Y'all--let's give her a break. At least she didn't say Kansas City barbecue beats all.
(Just kidding, Kansas City.)

See the full article, "Michelle Obama, trapped in the barbecue wars" here.

Wednesday, February 2


In an article about, among other matters, unrest in the Middle East, the Sydney Herald of Australia postulates that "food has become the new gold."

"The surge in global food prices is not the underlying cause of Arab revolt, any more than bad harvests in 1788 were the cause of the French Revolution."

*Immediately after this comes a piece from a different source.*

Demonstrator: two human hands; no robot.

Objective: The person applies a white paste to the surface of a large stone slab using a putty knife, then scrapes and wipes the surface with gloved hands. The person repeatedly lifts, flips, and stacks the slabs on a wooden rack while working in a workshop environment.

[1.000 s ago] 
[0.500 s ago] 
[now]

"Yet they are the trigger, and have set off a vicious circle. Vulnerable governments are scrambling to lock up world supplies of grain. Algeria bought 800,000 tonnes of wheat last week, and Indonesia has ordered 800,000 tonnes of rice, both greatly exceeding their normal pace of purchases. Saudi Arabia, Libya, and Bangladesh are trying to secure extra grain supplies."

Tuesday, February 1


The recession is taking its toll on everything, including iconic American Girl Scout cookies. In several markets across the country, councils have slimmed down their menus to offer just the most popular cookies, i.e. The Super Six. And to make their offerings even more irresistible, some councils are using consultants to teach sales techniques to the scouts.

Why the reduced menu and increased training? It's an effort to streamline sales, speed delivery, and increase profits, according to the national Girl Scout office. It's a move by the Girl Scouts to implement the same thriftiness and good business practices that the scouts demonstrate to earn badges.

Rest easy: Thin Mints are here to stay. After all, no good business tinkers with its best seller. And there's a publicity lesson here, too. After the Wall Street Journal reported on the Super Six, had its most hits ever.